# [Assignment]
The printed result should hold only the lines from the opening of the data through the line bearing "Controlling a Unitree", exactly as given and without pictures.
**** Source material ****
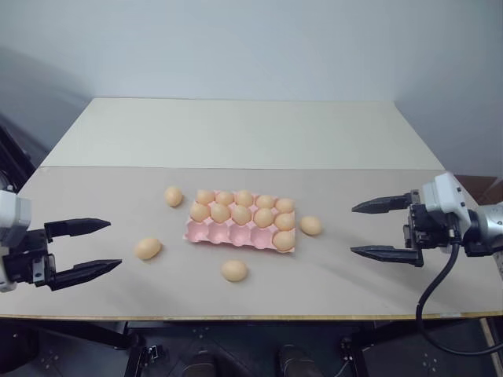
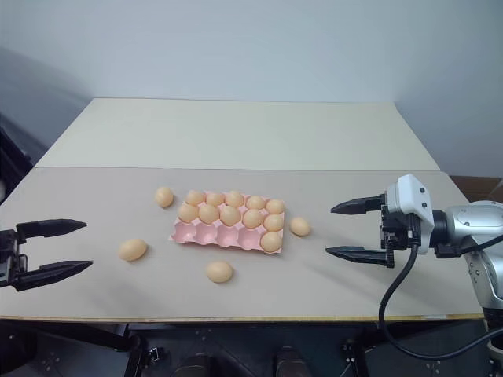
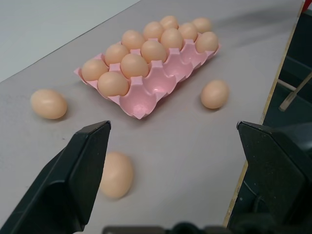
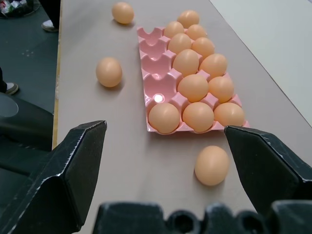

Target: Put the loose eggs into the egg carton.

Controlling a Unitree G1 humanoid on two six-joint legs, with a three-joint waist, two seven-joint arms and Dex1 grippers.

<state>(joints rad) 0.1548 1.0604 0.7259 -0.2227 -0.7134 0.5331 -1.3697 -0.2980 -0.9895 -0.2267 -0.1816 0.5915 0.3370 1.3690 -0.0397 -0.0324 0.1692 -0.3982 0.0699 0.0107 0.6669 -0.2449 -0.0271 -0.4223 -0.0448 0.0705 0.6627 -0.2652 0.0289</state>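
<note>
The pink egg carton [image 1: 224,232] lies flat in the middle of the table, its back two rows and front right cup filled with tan eggs. Several loose eggs lie around it: one behind its left corner [image 1: 174,196], one to its left [image 1: 148,248], one in front [image 1: 234,270] and one by its right end [image 1: 310,225]. My left gripper [image 1: 115,243] hovers open at the table's left, pointing toward the left egg. At the right, my right gripper [image 1: 352,229] is open too, aimed at the egg by the carton's right end [image 4: 211,165]. Neither holds anything.
The tan table [image 1: 369,290] ends at a front edge just before the grippers. A lighter board [image 1: 236,133] extends the surface behind. A black cable [image 1: 428,314] hangs from my right wrist below the table edge.
</note>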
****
# [Answer area]
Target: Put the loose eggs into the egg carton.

Controlling a Unitree G1 humanoid on two six-joint legs, with a three-joint waist, two seven-joint arms and Dex1 grippers.

That was the complete answer.